## TASK OBJECTIVE:
Beneath this instruction is a block of data; output from it exactly the lines that run from the one containing "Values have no" through the one containing "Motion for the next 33", inclusive.
(Beginning of EXERCISE MATERIALS)
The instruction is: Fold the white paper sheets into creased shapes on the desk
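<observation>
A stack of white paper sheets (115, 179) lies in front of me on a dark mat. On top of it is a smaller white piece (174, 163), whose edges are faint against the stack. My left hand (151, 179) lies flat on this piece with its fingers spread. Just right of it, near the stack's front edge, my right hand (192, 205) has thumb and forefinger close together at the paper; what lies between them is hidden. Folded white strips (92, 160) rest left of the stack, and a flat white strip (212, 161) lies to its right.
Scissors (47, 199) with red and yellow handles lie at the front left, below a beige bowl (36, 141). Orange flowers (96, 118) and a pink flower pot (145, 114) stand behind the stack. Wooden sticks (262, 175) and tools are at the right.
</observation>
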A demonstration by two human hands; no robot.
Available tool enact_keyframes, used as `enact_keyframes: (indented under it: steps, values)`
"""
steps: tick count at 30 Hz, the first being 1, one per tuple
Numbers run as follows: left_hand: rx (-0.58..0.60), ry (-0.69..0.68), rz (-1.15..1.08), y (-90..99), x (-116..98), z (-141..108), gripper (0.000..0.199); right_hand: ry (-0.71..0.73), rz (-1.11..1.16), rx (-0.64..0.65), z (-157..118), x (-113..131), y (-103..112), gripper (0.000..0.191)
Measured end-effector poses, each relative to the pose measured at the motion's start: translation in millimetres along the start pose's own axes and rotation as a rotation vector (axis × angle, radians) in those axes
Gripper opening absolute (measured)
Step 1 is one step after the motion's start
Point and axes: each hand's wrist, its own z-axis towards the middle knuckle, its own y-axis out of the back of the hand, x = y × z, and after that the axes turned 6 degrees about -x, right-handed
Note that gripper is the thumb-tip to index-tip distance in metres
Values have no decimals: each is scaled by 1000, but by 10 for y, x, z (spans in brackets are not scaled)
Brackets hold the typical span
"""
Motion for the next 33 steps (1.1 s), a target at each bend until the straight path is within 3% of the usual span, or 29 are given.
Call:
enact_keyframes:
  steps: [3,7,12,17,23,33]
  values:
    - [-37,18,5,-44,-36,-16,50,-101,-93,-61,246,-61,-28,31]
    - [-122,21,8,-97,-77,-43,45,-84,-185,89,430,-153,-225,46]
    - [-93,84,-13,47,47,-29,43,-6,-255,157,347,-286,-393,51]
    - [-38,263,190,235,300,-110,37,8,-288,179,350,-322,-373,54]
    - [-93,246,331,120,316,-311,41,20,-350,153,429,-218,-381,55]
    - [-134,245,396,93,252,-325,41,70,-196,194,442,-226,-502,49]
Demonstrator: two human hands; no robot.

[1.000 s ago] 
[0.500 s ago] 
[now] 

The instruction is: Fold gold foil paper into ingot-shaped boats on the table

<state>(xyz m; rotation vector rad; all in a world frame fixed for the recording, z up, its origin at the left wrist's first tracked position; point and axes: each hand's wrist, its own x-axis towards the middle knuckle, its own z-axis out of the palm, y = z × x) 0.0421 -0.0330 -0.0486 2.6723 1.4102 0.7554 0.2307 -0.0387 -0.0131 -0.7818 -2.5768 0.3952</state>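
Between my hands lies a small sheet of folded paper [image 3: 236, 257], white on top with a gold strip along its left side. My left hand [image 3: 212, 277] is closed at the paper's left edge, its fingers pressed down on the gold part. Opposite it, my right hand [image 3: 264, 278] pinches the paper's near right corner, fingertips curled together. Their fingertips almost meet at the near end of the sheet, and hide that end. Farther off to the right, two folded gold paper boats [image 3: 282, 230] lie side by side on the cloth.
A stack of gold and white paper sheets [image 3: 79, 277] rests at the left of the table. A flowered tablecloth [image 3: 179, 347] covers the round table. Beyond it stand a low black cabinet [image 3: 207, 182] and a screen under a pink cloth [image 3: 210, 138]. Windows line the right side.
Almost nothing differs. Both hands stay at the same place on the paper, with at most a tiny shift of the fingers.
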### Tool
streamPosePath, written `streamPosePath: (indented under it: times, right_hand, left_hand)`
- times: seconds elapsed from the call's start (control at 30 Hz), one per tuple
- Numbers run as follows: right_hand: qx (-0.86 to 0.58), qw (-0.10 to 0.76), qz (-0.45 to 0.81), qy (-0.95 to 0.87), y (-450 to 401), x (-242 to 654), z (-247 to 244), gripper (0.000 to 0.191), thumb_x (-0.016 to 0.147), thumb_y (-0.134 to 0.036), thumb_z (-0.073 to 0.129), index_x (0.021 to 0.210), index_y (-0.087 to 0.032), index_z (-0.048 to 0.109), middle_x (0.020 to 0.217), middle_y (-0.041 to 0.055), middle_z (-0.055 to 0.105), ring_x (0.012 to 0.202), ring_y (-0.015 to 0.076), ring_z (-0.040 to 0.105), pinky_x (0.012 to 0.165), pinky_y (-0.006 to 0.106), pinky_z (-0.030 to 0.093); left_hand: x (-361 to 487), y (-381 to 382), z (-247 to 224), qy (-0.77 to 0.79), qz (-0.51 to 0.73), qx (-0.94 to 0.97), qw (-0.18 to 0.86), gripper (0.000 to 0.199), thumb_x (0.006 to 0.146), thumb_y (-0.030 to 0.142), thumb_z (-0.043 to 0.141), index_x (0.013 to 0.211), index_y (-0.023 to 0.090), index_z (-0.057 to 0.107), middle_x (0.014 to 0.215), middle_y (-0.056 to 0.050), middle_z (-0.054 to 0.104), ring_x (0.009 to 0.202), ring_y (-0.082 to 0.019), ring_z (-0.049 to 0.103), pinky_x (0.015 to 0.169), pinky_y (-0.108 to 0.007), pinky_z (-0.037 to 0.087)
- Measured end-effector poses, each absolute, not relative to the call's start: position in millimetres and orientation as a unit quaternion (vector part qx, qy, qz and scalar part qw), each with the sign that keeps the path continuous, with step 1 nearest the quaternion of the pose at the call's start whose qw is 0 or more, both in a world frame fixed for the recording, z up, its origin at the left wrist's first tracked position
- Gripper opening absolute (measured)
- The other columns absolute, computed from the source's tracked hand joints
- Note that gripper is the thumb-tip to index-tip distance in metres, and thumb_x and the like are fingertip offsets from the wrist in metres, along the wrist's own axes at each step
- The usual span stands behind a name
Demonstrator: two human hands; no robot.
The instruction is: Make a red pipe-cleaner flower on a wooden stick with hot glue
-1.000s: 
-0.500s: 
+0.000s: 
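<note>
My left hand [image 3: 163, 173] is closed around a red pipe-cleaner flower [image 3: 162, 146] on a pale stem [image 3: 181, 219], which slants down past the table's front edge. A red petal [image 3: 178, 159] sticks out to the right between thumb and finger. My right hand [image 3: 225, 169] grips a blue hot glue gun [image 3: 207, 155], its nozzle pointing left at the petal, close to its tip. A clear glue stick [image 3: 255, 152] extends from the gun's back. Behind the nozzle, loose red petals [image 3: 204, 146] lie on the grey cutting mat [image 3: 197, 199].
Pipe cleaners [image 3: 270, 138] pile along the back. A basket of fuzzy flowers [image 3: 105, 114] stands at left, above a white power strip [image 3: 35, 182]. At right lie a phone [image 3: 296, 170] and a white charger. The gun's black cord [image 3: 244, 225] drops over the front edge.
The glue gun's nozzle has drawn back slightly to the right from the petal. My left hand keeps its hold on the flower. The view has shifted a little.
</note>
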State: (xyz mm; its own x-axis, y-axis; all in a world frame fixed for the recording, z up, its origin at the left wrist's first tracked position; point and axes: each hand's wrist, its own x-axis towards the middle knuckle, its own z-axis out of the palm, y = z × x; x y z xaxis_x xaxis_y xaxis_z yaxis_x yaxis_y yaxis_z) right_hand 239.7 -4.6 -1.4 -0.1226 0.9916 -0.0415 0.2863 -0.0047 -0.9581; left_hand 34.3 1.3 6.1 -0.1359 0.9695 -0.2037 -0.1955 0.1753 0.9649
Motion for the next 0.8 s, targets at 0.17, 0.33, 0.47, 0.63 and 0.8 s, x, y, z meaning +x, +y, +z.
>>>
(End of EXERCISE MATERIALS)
## TASK OUTPUT:
Values have no decimals: each is scaled by 1000, but by 10 for y, x, z (spans in brackets are not scaled)
Brackets hold the typical span
"""
Motion for the next 33 steps (1.1 s), a target at each bend until the straight path is within 3% of the usual span, or 29 are given.

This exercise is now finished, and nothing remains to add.